<<<<

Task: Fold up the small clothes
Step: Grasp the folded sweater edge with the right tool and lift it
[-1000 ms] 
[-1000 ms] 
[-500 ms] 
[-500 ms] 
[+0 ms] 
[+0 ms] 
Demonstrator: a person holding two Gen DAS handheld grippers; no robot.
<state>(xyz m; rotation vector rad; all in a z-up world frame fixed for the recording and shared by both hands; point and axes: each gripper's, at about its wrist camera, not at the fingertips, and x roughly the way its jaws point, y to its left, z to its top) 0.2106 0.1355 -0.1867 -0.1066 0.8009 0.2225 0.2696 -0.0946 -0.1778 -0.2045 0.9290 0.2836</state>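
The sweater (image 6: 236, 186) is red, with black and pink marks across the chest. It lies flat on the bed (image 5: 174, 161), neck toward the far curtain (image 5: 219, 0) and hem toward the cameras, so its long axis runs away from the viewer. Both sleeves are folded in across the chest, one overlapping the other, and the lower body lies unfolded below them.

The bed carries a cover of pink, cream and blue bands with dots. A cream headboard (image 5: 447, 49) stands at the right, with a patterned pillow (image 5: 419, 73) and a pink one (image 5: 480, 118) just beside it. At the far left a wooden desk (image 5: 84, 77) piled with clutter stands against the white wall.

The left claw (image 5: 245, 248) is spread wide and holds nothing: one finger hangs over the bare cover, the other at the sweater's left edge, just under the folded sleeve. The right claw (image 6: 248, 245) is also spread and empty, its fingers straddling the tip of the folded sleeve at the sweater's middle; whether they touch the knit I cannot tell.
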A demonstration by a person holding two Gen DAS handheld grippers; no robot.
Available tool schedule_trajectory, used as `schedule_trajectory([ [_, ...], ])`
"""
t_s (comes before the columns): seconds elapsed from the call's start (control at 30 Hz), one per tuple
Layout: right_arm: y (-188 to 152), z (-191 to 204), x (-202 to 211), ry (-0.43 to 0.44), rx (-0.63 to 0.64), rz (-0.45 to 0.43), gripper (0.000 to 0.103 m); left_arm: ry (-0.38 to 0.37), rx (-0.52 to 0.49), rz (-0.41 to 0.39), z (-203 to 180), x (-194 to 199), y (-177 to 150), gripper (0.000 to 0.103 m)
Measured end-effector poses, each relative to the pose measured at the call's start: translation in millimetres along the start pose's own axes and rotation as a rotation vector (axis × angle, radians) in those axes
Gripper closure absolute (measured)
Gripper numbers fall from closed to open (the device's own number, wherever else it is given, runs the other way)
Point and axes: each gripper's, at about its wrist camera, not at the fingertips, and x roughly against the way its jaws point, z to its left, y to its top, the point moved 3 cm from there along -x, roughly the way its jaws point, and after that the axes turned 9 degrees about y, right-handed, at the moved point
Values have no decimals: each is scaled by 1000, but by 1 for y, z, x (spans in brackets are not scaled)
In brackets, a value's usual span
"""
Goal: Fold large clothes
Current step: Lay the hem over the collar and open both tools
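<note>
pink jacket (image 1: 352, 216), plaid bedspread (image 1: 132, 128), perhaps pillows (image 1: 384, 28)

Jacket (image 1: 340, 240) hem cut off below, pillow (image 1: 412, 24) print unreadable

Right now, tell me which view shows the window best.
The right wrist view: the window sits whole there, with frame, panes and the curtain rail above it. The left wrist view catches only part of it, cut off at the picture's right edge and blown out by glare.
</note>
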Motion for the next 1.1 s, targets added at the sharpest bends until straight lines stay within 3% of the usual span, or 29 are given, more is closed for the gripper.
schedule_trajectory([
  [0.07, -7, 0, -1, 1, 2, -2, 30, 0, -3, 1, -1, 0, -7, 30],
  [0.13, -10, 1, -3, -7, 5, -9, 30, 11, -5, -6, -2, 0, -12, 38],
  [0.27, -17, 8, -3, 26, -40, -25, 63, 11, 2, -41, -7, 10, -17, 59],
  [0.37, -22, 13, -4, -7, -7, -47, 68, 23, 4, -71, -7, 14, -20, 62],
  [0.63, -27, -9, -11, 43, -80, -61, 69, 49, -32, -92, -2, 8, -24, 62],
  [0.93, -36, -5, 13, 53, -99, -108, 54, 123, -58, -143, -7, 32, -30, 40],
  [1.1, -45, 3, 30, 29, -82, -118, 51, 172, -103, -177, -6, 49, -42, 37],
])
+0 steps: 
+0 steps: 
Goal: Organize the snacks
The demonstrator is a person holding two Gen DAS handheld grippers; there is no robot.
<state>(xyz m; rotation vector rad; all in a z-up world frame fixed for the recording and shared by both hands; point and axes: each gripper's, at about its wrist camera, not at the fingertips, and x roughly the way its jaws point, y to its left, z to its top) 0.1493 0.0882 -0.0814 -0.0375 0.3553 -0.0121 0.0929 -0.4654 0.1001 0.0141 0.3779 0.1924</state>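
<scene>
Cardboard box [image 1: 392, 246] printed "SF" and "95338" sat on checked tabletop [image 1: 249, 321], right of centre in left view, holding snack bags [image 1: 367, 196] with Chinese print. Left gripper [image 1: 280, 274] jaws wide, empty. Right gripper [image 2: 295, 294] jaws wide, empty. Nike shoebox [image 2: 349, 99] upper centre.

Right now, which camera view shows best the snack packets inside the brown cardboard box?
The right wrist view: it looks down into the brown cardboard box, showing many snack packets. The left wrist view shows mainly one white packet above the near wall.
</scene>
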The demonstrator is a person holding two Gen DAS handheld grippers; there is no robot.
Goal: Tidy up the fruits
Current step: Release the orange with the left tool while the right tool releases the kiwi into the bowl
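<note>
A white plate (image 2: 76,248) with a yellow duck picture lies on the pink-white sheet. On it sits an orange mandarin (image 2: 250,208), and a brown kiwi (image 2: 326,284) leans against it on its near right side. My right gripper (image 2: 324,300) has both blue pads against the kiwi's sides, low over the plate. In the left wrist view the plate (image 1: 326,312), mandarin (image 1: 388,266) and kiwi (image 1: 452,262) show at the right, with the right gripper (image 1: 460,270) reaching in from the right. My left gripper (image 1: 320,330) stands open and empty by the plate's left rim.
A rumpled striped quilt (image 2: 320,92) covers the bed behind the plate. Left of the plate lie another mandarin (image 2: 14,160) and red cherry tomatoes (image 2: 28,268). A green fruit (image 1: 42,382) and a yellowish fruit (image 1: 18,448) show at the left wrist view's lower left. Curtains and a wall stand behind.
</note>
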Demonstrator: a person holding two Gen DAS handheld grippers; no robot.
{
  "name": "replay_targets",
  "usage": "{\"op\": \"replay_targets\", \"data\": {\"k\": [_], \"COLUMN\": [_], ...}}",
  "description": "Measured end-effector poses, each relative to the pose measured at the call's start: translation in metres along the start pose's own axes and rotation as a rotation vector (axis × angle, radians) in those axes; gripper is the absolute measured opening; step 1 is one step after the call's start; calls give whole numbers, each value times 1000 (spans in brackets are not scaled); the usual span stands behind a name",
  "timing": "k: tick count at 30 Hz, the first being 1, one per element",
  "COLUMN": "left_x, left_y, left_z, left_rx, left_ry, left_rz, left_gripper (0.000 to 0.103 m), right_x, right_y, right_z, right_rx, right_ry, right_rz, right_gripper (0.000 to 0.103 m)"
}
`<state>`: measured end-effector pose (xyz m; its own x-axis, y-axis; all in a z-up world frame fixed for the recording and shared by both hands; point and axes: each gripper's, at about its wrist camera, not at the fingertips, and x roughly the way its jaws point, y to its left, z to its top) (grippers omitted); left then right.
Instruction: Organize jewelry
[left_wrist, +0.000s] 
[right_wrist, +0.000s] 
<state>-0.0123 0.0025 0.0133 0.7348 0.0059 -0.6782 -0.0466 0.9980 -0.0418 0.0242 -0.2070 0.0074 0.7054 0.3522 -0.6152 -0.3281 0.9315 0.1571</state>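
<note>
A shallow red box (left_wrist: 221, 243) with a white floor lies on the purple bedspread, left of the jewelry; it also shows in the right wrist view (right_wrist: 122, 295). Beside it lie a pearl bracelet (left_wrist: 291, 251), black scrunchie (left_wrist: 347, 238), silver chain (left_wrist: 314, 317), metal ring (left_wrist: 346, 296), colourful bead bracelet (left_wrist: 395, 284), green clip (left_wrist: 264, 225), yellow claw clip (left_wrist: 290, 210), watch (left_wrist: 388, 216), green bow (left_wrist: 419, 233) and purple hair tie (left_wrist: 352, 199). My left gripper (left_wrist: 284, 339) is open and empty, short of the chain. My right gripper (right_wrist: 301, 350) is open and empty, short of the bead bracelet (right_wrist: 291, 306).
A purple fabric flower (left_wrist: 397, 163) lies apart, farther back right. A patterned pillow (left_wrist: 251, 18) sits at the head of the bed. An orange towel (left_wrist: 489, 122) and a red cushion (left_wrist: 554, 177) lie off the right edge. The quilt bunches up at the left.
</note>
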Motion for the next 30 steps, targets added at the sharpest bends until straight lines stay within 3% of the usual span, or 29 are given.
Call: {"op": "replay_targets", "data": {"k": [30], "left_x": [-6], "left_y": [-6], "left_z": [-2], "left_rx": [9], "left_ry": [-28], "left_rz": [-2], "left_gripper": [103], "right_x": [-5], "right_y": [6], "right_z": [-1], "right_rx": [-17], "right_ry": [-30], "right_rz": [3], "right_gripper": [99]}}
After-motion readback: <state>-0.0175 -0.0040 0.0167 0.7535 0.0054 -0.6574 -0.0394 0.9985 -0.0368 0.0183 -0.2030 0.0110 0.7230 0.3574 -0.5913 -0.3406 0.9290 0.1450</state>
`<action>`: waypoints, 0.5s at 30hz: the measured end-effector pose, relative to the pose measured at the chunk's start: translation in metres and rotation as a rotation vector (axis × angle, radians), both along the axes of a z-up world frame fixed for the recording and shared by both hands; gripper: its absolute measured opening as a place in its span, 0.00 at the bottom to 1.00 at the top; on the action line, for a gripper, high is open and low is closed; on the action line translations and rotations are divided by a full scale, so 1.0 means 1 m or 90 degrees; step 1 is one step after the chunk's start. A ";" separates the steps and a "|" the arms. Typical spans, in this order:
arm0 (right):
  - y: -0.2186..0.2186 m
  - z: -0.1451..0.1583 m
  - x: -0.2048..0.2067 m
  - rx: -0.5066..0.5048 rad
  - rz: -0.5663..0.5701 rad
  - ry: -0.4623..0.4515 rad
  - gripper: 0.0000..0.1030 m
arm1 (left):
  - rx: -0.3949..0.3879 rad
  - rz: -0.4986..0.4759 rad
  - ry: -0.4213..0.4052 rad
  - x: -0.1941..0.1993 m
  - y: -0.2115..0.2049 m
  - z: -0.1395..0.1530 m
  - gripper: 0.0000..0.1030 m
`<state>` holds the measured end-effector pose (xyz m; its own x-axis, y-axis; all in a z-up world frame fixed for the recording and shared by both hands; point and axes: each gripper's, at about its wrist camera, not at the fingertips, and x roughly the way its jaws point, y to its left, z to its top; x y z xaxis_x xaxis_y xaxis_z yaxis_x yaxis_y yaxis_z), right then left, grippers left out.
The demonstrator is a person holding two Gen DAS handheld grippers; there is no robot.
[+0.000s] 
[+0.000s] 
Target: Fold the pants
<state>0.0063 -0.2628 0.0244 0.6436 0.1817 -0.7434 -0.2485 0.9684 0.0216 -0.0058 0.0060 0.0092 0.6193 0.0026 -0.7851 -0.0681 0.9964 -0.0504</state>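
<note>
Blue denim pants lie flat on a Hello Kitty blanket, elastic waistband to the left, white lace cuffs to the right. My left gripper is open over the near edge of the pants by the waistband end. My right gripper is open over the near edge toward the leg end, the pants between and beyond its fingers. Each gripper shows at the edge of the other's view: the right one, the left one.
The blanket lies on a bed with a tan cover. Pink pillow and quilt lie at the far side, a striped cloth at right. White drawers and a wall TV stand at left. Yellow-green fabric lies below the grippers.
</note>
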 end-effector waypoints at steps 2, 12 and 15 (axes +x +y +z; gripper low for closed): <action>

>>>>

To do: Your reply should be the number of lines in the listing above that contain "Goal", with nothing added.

Solution for this exercise: 3